Now, in the course of yet another call for investigation of attorneys he's battling, Harrington reveals that his website seems to have a lot of fans in an unlikely place -- the OARC, an office Harrington has portrayed as corrupt and highly selective in the cases of attorney misconduct it chooses to pursue.
In this latest complaint about two attorneys to the Colorado Supreme Court, Harrington points out that OARC staff have ignored or dismissed many of his previous complaints, even refusing to follow links to supporting evidence posted on his website. Last year, one OARC staffer wrote to him: "Due to concerns about computer viruses and security issues, this office avoids accessing questionable or unsecure websites."
That response was "disingenous," Harrington contends.
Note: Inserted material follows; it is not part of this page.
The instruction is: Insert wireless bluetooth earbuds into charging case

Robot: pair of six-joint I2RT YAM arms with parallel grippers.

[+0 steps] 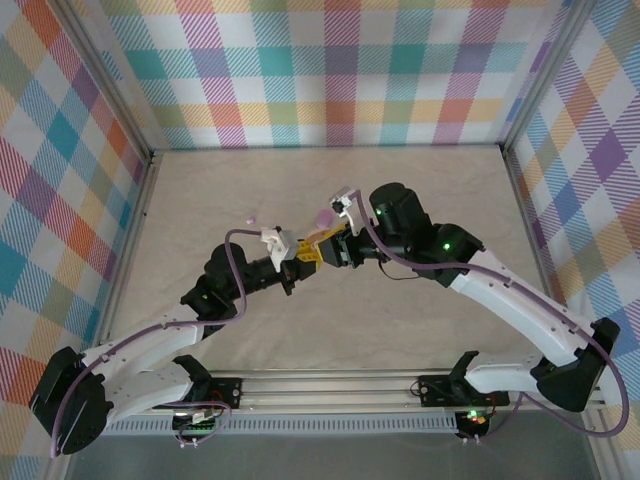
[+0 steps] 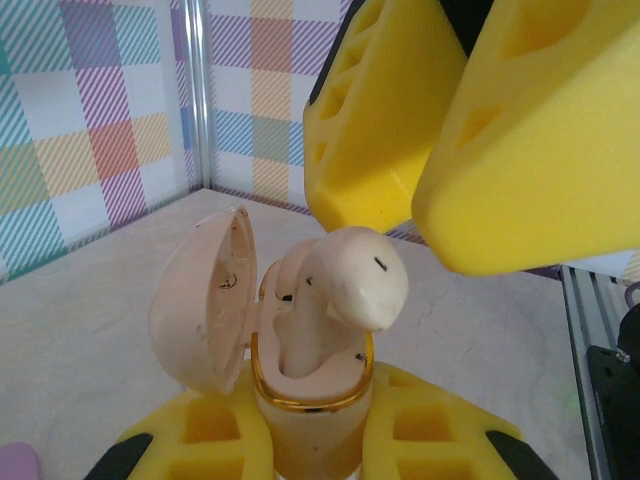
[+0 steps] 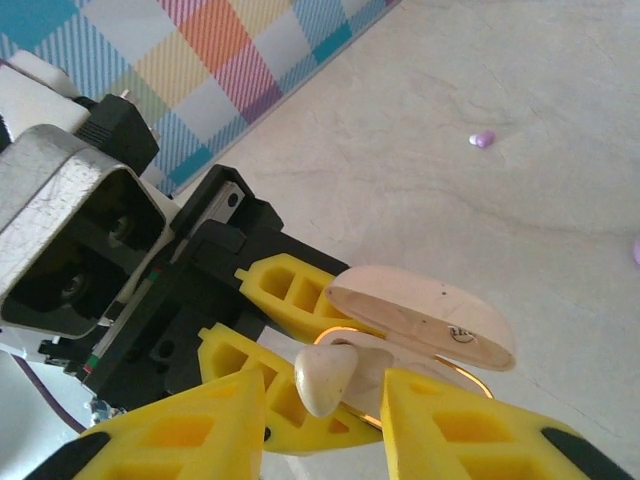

His server traffic logs show that computers used by OARC employees have surfed his site "43 times in 2007, 21 times in 2008... and 156 times this year... including 39 visits from a home PC of an OARC employee." He adds that while some of the visits might have been "egosurfing" by employees whose names are mentioned in his posts, most of the traffic came from staff "purposefully visiting the site by either saving the URL in their favorites list, or saving the Web page to their hard drive or by manually typing the address into their browser's URL/address bar."
Hmmm. That's a lot of taxpayer-paid time for state employees to be monkeying around on a questionable website. Harrington may not be respected by the high priests of the court system, but they're not exactly ignoring him, either.